▸ Prompt
Your answer should be the exact lines of the data below from the one containing "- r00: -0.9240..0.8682" through the one containing "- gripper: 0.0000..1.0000"; please include nothing else.
━━━ Material shown ━━━
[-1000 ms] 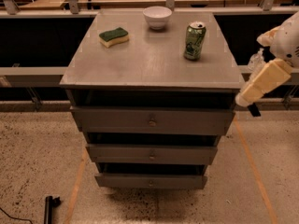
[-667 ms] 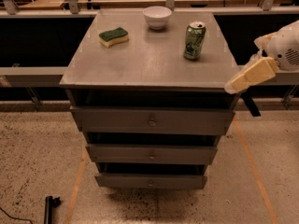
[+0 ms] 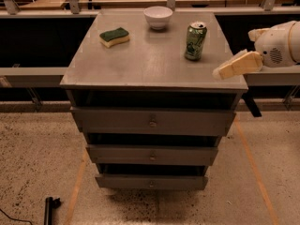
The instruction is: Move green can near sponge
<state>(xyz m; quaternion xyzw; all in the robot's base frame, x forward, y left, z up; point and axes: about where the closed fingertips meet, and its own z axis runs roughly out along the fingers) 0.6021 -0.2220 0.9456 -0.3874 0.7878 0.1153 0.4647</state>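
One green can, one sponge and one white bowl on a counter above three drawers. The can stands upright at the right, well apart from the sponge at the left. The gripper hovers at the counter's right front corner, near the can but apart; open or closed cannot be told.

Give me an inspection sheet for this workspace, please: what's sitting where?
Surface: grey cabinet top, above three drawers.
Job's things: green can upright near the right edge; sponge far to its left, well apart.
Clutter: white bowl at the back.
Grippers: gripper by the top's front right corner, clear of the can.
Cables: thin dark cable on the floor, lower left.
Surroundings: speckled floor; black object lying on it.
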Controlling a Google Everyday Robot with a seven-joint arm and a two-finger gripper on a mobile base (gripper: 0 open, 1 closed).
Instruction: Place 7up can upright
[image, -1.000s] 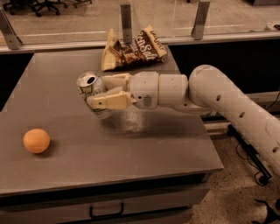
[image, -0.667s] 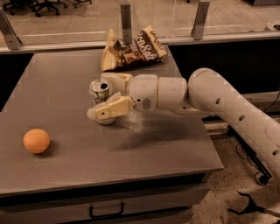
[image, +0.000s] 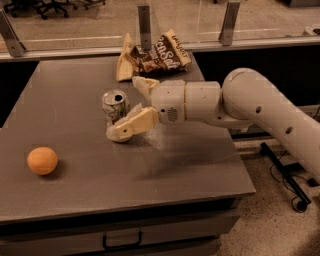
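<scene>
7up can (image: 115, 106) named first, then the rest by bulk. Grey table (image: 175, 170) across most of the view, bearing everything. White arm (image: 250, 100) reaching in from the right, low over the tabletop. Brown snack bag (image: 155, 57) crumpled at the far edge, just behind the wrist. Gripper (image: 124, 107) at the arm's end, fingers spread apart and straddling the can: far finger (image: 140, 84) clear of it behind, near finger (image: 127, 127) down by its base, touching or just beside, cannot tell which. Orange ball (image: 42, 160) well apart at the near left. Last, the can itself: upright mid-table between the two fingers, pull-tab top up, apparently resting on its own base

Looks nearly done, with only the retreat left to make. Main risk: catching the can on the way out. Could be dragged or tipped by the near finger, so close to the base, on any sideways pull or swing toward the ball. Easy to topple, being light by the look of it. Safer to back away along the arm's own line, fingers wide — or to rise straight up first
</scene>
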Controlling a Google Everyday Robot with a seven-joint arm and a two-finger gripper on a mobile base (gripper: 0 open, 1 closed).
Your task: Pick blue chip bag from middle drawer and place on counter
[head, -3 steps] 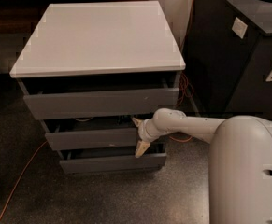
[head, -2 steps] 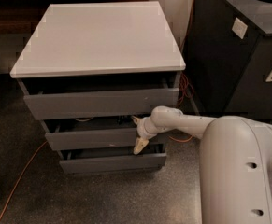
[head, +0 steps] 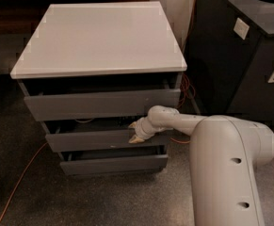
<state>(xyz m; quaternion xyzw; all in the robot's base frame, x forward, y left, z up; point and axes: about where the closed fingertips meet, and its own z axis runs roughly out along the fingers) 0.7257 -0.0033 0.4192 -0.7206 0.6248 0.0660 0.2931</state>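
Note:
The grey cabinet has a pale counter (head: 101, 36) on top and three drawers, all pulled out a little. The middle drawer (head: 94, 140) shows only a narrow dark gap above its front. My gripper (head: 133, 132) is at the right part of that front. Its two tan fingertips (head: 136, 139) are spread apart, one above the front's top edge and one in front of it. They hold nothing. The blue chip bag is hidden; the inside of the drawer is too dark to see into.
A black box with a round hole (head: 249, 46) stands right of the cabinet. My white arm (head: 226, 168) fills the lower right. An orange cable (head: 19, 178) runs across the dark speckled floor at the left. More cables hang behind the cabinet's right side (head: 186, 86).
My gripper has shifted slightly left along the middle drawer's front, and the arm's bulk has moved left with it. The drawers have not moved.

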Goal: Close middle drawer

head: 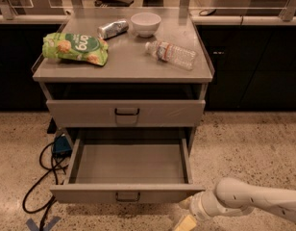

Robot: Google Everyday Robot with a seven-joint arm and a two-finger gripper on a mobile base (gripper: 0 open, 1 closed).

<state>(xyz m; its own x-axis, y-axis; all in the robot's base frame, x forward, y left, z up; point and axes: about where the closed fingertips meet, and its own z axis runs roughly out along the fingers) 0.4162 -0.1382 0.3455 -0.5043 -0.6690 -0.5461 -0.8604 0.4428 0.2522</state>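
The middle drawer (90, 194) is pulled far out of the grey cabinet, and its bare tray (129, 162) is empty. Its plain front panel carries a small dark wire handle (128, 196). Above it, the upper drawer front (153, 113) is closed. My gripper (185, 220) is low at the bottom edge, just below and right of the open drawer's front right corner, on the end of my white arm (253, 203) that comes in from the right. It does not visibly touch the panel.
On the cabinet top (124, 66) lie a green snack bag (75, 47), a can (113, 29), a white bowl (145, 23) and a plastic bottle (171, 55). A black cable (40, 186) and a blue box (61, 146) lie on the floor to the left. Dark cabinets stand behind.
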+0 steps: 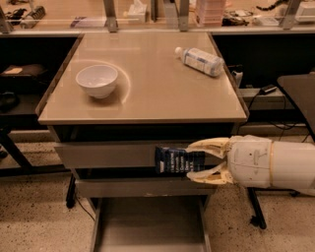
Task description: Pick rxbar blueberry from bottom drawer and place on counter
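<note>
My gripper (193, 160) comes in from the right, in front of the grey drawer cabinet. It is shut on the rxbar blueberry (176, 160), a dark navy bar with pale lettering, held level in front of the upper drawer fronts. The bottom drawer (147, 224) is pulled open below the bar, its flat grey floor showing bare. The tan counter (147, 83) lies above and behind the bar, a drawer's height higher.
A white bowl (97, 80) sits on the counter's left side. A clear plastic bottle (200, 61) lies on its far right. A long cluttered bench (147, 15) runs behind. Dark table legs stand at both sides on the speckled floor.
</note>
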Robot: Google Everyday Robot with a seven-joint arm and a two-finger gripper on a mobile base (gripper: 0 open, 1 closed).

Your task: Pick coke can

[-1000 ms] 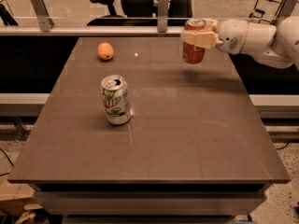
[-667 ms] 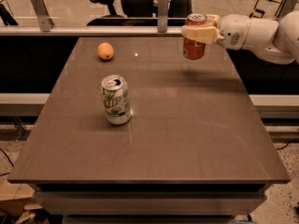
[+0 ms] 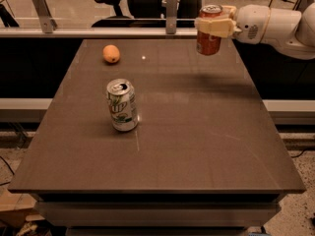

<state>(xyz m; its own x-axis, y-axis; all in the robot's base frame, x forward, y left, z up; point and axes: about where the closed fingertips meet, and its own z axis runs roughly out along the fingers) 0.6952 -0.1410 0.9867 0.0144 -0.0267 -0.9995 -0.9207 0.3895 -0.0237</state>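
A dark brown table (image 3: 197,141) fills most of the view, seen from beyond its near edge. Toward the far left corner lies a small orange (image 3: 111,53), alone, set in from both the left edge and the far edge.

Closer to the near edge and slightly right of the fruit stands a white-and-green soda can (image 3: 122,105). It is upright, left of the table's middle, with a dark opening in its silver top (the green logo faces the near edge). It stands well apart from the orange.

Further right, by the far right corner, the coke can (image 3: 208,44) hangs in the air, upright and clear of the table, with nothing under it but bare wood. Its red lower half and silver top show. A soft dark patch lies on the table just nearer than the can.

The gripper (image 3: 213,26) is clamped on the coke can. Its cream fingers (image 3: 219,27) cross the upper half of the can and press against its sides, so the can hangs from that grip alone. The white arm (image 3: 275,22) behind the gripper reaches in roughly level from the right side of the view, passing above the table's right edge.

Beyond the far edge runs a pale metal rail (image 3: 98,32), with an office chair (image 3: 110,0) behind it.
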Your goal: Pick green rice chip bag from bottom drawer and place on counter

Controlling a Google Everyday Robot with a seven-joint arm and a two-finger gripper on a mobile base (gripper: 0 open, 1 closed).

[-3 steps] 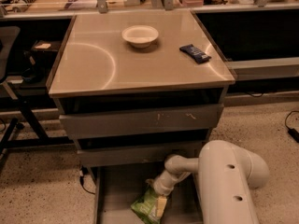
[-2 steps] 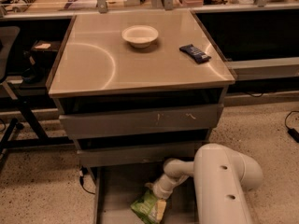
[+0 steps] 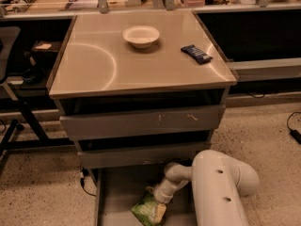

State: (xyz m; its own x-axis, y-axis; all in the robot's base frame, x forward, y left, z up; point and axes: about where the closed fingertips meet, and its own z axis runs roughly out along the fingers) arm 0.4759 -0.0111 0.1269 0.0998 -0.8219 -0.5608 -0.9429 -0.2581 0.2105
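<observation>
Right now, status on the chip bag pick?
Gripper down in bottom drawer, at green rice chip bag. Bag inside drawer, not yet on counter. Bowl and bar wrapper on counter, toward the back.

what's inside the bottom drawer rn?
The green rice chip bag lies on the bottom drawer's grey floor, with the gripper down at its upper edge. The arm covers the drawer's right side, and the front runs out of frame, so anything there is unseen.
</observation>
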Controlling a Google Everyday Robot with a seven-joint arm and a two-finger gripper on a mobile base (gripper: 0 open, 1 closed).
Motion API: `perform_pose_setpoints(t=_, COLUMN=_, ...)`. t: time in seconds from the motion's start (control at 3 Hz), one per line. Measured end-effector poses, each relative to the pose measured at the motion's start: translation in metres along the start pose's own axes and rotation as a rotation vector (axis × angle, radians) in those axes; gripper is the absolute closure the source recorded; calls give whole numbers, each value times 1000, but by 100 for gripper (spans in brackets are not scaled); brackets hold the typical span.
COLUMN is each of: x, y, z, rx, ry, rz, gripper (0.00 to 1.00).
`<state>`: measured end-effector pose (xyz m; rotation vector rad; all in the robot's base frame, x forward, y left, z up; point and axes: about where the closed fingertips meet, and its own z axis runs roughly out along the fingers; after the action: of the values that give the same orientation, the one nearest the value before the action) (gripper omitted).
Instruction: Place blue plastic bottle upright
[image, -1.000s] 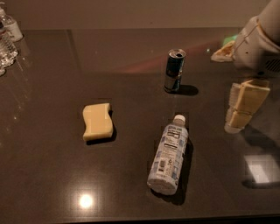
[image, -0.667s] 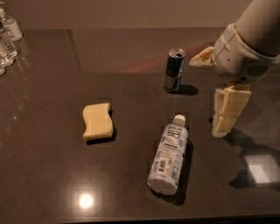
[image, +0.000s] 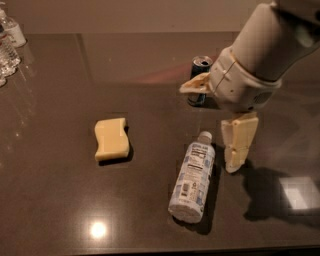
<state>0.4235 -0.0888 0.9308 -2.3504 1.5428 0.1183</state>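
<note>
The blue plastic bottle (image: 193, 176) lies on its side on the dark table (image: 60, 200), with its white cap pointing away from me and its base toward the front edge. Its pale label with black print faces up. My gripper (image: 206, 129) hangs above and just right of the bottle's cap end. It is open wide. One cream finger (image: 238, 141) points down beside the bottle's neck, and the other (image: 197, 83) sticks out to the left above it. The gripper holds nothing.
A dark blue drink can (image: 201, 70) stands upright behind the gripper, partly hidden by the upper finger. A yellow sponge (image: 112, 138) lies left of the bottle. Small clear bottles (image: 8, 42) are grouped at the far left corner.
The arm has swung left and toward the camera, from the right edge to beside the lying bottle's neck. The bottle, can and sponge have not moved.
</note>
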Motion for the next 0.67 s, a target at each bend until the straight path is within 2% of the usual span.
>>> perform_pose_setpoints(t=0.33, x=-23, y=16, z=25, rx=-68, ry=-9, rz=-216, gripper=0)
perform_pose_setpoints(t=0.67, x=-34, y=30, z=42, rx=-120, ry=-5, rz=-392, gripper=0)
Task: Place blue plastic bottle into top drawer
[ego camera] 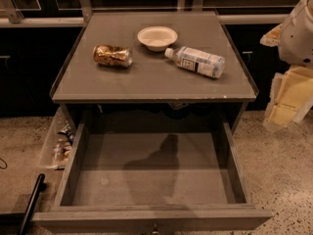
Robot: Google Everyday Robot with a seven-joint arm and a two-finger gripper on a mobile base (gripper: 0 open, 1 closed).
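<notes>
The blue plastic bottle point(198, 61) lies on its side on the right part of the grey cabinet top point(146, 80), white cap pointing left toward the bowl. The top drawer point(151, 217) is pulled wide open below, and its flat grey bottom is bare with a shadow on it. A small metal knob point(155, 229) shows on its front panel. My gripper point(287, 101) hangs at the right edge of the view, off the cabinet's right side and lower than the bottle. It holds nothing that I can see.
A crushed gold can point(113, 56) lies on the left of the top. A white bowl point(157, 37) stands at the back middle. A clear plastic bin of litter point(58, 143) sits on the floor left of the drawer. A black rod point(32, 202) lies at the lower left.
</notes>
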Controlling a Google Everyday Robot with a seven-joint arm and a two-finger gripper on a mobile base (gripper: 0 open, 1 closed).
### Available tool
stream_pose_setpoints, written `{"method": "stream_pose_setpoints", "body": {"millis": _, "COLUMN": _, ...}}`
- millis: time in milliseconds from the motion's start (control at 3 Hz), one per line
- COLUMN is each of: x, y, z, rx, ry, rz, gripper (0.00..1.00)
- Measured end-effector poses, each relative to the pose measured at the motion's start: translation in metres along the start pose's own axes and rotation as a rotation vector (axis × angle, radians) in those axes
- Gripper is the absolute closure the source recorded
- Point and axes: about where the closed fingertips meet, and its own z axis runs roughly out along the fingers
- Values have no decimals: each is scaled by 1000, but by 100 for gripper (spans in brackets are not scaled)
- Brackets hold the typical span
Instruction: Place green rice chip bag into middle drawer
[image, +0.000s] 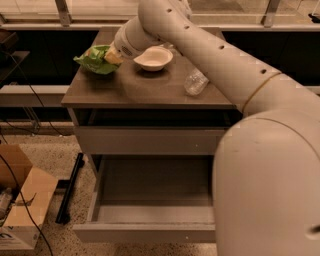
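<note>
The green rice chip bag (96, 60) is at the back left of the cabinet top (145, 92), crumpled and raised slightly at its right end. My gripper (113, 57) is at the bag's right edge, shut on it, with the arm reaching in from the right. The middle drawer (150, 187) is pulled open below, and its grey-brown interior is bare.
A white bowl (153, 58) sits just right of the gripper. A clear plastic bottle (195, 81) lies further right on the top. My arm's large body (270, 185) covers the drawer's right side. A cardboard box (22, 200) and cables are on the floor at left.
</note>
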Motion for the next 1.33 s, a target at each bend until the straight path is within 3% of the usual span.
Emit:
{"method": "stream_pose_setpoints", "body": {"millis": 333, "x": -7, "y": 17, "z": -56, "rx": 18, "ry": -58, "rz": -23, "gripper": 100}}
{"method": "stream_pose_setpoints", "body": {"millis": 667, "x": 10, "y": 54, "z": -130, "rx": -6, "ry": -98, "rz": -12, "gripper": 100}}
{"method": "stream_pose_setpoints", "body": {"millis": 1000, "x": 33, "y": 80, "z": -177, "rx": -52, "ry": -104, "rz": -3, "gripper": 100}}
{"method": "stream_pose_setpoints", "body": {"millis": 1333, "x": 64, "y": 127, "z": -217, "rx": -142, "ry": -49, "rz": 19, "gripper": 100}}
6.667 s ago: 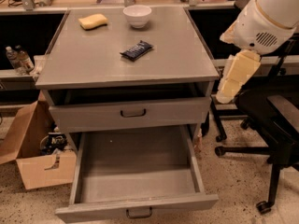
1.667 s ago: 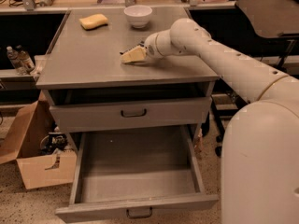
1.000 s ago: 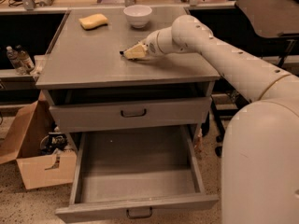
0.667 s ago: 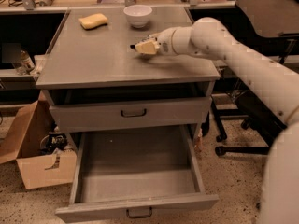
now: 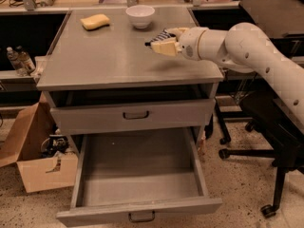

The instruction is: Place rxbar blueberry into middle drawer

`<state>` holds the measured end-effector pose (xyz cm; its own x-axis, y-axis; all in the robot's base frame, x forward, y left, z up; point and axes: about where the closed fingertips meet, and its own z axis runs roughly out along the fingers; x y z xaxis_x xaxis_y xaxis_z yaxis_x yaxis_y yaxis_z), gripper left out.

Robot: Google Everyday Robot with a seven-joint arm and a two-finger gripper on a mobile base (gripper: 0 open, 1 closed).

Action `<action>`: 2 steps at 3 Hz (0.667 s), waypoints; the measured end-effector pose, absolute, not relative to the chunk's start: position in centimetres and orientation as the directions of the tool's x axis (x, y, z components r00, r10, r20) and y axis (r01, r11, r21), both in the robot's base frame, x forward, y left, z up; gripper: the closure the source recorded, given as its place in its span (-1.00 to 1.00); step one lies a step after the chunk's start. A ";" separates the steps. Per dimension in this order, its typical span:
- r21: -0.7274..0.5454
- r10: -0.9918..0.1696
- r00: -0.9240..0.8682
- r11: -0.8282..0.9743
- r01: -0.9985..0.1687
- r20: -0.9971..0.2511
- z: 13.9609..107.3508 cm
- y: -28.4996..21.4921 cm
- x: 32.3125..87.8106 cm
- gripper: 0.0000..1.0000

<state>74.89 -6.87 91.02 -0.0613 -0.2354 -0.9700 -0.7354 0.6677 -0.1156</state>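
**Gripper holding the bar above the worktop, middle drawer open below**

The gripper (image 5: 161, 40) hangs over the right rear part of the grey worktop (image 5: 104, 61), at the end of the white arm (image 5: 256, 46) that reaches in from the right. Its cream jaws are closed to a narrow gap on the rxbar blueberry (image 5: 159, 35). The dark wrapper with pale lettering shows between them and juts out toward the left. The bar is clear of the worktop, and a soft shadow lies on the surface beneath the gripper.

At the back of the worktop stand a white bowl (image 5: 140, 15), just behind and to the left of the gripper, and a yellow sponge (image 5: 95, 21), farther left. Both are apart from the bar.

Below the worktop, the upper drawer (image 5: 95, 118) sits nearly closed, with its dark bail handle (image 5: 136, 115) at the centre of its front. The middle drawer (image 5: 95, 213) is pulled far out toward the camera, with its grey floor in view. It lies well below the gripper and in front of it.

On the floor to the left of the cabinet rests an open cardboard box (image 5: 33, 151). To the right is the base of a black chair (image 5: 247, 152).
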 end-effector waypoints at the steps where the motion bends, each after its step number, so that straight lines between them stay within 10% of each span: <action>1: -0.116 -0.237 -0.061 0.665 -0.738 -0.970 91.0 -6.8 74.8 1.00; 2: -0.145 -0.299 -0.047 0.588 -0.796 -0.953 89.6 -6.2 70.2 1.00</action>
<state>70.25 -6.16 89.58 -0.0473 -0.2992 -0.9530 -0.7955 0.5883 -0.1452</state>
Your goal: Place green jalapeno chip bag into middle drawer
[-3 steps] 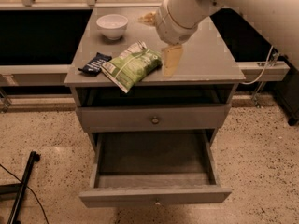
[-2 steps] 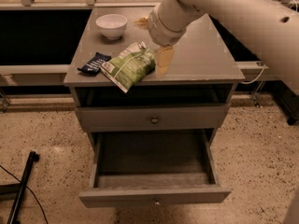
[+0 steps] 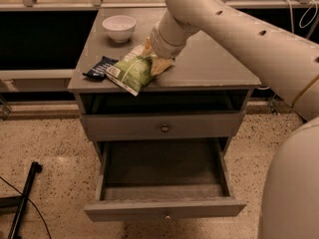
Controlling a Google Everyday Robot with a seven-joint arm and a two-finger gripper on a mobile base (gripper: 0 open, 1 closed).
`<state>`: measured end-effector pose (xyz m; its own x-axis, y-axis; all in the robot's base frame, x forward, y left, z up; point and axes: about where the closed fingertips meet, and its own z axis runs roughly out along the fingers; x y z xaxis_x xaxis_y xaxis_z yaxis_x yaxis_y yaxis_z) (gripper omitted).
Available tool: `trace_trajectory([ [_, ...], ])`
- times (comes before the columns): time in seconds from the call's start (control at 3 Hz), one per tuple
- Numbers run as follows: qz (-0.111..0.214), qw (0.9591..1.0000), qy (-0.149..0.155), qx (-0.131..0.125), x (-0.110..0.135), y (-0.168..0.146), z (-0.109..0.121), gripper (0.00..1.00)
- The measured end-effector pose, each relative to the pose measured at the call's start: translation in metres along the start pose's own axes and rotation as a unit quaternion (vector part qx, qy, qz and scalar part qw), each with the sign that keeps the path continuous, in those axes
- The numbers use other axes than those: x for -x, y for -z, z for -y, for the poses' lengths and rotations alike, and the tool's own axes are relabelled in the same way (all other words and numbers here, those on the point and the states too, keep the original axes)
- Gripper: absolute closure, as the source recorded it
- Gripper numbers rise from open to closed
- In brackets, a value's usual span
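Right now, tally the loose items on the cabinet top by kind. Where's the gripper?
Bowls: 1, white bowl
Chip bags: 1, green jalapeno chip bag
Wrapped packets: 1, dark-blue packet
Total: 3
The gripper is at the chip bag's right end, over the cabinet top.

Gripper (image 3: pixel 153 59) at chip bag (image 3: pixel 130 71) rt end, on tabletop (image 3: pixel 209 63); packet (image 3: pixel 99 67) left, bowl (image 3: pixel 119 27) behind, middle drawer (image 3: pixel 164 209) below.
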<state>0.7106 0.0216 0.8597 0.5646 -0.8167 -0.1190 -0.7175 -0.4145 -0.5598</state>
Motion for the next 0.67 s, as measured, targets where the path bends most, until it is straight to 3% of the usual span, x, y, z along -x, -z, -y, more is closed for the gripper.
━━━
▸ Exercise answer
- r00: -0.9240..0.8682
- r11: -0.8282..0.9743
- r01: -0.9985..0.1687
- r20: -0.9971..0.2511
- z: 13.9609..107.3508 cm
- y: -28.4996..21.4921 cm
- x: 32.3125..87.8106 cm
- gripper: 0.0000..1.0000

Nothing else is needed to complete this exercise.